The Misconception of Toxic Relationships

By Dr. Heidi Westra Brocke

The subject of toxic relationships has become more prevalent in the minds of many, as the focus on education and prevention of unhealthy relationships continues to grow.

I see consistent misconceptions when it comes to toxic relationships and how they relate to my clients’ personal situations. My clients are each inclined to believe they are responsible for choosing the wrong person or having bad judgement when it comes to picking the people they surround themselves with.

The truth is….you do not choose a toxic person. They choose you.

If you have been in one, or repetitive, unhealthy relationships, it is not because you have been choosing wrong, it is because you have been chosen. You are a target. The toxic personality demands control, attention, and admiration. They will not invest their time in someone they cannot control or someone who needs more attention than themselves. They are drawn to the empathetic and compassionate. They are more easily able to control someone who is always striving to make others happy. Be glad that you are a good person. You were just too good for too long to the wrong person.

When you first meet a toxic person, they will appear almost too good to be true. They like the things you like, act the way you act, and mirror many of your interests. You are showered with overwhelming attention and compliments, making you believe that this is the relationship, friendship, or work environment you have been waiting for. This is the period of time they use to gain your trust and allow you vulnerability to build. They trick you into believing they are sincere and trustworthy. However, they are essentially using this time to discover what your insecurities are, what your strengths are, and what intimidates you. They seem to love everything about you, and make you believe you can do no wrong. You begin to trust them. When the trust is established, things will slowly begin to change, and things that they once admired become things they now use against you.

I knew very quickly that something did not feel right. Things did not add up, and I admit to feeling anxious early on in the relationship. But, as most of my clients will tell you, we gave the toxic person the benefit of the doubt. We allowed the excuses and believed the half-truths because we wanted the admiration to continue as it was in the beginning. As time passed, pleasing them became more difficult because it came with more demands and more conditions.

Although I had seen red flags and questionable actions, shortness of temper and inconsistent, unpredictable behavior, I always accepted these behaviors so as to not cause conflict or disappoint them.

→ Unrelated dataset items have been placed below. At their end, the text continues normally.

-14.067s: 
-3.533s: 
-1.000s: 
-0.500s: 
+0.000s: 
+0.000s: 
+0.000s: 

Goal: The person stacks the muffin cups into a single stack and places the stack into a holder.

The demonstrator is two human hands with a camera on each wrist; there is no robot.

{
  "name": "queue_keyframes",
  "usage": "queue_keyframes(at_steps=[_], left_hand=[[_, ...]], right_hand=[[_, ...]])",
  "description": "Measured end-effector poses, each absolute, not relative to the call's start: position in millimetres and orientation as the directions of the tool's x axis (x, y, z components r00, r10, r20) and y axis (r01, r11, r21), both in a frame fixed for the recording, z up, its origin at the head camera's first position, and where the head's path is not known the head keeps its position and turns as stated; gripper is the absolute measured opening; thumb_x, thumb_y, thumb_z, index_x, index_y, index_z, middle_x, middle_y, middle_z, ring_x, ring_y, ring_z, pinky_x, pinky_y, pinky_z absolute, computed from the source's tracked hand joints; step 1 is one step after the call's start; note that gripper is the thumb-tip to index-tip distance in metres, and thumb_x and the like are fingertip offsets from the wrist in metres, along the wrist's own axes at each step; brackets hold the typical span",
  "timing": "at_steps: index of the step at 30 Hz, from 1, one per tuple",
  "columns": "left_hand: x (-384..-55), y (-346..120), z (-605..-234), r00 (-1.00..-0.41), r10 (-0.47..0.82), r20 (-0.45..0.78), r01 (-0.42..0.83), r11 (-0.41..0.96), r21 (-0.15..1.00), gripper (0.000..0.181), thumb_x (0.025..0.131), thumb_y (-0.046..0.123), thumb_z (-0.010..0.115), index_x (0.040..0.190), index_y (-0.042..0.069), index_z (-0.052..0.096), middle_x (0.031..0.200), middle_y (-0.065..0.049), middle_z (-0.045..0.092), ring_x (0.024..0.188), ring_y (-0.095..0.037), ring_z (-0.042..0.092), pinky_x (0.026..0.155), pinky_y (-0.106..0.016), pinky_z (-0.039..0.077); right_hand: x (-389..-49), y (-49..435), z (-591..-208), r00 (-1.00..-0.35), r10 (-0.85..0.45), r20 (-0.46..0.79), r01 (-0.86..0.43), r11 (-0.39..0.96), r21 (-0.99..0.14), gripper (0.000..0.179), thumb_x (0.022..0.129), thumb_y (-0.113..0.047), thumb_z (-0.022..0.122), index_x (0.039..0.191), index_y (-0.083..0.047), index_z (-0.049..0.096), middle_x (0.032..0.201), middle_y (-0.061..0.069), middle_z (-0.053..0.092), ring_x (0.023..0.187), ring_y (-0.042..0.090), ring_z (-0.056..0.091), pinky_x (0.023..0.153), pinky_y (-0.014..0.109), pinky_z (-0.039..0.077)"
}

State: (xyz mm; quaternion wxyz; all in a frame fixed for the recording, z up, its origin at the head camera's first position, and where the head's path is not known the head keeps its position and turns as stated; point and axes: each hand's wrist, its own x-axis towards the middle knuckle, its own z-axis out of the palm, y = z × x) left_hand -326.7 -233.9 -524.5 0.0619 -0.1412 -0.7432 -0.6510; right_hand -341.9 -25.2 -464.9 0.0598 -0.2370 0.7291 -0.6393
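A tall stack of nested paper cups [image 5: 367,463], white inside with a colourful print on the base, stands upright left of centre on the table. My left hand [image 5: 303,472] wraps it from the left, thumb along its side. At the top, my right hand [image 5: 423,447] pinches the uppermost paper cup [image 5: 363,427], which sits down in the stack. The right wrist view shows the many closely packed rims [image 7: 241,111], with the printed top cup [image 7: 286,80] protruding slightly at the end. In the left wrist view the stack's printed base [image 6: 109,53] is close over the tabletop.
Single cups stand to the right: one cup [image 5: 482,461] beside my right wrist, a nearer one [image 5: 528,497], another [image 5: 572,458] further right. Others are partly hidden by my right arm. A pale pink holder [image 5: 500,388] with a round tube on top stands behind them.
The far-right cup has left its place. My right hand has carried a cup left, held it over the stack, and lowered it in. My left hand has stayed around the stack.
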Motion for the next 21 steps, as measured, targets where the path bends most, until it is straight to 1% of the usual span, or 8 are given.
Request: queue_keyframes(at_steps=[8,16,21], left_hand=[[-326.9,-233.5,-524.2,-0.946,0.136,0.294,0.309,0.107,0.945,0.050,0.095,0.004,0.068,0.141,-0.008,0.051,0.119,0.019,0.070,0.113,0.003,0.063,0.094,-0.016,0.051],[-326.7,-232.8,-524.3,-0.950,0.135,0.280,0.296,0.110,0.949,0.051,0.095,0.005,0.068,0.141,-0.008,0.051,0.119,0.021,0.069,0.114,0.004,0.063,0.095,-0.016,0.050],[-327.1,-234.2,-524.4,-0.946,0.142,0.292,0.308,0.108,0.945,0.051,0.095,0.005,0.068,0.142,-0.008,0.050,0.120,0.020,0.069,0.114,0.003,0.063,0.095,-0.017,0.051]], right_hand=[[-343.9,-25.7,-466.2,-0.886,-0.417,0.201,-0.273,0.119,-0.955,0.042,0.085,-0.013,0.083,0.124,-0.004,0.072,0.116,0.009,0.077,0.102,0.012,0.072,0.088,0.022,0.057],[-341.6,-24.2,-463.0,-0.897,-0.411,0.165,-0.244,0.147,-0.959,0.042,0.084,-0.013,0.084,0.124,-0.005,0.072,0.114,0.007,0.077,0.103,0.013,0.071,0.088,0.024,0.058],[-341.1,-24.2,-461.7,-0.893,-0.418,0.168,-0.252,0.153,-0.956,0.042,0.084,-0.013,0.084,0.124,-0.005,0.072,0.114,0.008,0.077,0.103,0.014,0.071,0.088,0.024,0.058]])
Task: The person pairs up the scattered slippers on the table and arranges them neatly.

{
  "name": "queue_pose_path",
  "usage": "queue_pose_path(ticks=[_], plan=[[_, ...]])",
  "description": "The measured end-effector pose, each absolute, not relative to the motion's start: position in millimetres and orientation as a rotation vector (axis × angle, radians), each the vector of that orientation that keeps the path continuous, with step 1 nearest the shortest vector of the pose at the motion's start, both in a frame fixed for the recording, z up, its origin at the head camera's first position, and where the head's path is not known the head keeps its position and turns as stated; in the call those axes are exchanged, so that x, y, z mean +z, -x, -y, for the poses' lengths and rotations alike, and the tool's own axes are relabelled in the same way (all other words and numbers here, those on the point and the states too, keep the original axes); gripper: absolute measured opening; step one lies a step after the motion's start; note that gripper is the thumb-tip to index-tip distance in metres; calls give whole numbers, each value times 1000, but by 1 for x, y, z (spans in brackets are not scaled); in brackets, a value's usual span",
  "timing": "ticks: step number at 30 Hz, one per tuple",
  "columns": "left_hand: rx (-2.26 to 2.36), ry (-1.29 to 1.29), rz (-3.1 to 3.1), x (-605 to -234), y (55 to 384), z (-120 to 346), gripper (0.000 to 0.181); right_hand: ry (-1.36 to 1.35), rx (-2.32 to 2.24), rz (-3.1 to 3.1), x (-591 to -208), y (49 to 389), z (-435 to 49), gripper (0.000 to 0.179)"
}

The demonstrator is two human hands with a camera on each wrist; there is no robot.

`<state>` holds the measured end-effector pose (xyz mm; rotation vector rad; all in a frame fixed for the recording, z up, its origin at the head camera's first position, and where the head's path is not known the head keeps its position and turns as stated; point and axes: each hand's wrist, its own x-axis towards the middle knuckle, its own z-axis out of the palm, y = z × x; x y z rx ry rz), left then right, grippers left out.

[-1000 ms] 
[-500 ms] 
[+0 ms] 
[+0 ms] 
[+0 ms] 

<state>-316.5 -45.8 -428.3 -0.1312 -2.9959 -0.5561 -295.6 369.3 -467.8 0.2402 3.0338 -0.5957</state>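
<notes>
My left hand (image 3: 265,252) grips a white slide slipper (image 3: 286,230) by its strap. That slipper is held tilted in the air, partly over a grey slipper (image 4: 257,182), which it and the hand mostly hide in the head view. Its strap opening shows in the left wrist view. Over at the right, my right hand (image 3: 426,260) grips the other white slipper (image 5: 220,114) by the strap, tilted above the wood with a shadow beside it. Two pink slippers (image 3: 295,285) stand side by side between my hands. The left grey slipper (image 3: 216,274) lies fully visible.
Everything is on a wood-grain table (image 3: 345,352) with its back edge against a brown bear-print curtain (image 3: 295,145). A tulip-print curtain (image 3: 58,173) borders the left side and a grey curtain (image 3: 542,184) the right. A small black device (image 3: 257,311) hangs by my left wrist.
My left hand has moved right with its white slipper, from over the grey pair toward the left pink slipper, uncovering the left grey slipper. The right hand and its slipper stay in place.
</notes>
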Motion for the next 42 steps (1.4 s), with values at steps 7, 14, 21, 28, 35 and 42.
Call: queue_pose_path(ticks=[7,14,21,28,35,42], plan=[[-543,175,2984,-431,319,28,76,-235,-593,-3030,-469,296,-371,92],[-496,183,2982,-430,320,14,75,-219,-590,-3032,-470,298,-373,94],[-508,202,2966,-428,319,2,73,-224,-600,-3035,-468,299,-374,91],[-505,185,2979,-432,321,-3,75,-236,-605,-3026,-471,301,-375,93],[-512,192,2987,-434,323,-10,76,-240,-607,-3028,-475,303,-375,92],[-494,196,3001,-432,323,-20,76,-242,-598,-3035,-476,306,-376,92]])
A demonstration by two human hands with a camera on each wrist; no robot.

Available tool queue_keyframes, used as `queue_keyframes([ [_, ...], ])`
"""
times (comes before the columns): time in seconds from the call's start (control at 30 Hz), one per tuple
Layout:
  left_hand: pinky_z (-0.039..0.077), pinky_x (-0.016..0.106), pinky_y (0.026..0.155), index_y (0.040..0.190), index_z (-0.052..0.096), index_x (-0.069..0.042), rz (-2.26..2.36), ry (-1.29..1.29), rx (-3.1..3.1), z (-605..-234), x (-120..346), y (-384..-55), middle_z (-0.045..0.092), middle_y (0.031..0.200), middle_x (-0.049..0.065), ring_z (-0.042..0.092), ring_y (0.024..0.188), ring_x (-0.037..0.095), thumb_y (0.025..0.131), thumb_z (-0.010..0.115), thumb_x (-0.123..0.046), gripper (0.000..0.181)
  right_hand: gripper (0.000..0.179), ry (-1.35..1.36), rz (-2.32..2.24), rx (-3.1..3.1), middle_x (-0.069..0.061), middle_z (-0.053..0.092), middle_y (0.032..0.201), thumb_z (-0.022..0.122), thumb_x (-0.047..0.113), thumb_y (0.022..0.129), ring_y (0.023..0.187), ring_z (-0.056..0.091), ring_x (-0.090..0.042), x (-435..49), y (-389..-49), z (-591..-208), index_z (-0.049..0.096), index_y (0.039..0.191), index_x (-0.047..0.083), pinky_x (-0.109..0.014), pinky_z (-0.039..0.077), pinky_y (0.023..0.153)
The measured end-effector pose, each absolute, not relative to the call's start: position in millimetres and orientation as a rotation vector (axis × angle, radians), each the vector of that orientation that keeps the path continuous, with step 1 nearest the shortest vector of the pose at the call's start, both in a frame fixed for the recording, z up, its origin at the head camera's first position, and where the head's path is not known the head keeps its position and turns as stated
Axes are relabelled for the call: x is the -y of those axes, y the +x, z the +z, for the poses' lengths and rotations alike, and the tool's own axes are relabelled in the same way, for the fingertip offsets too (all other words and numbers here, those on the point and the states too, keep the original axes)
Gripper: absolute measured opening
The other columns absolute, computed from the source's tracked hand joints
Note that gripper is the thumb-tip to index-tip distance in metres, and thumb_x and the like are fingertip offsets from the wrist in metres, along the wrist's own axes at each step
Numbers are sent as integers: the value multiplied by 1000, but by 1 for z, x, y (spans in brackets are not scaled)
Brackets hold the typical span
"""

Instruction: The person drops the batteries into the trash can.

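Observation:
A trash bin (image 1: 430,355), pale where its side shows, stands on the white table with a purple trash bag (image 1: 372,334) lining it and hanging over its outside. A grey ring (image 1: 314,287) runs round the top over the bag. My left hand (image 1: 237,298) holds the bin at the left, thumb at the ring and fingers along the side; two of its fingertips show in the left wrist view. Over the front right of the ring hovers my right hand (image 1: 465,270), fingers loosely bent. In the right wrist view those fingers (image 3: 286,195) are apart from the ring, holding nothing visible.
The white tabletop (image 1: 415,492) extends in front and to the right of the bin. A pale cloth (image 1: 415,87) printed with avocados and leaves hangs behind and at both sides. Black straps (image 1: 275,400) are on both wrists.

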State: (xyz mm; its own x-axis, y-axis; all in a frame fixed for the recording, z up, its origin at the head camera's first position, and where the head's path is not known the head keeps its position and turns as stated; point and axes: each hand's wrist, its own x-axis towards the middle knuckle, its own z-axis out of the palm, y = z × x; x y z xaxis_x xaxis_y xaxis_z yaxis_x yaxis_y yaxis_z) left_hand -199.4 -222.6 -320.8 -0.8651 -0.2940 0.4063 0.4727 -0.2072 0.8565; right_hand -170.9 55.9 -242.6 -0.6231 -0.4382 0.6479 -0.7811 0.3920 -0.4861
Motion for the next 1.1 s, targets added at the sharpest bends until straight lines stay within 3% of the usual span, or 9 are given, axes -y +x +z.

I think the most difficult thing for me to deal with was the isolation, an approach a toxic person will use to not only keep your attention focused on them, but also to get and keep you dependent on them for approval and support. They will find ways to keep you from the people that support you the most: your family, your friends, your children. Without your support system, and with no time to invest in yourself, the real you begins to fade. You transition from living a full and happy life into survival mode, living to avoid criticisms, put downs, blow ups, and scare tactics.

Self-doubt rises as self-worth and self-confidence plummets. The more lost and overwhelmed you become, the higher your fear becomes to change your situation.

I used to question what I had done to deserve that life. What I now realize is this…IT HAD NOTHING TO DO WITH ME IN THE FIRST PLACE. It was never because I was not good enough. It was all about the toxic people wanting control and attention to feel better about themselves. Toxic people feel better when others are suffering, so all the tactics they employ are used with that goal in mind.

I now teach Toxic Relationship Awareness & Healing, and the most important thing that I, myself, did to overcome this trauma was to learn the character traits of the toxic person, how to spot the red flags, and to choose myself. Understanding what they do, and why, allowed me to emotionally free myself from their actions. You will see that things you were blamed for were never your fault and the criticisms you endured weren’t true. You are a target and must absolutely be able to identify those who may be unhealthy for you throughout your life.

Trusting yourself is the number one most important factor moving forward. When you feel it is not right, or see something that doesn’t add up, do not convince yourself that it does. Always be true to you. There are good people out there, everywhere. Trust yourself to allow only people who are good for you close to you.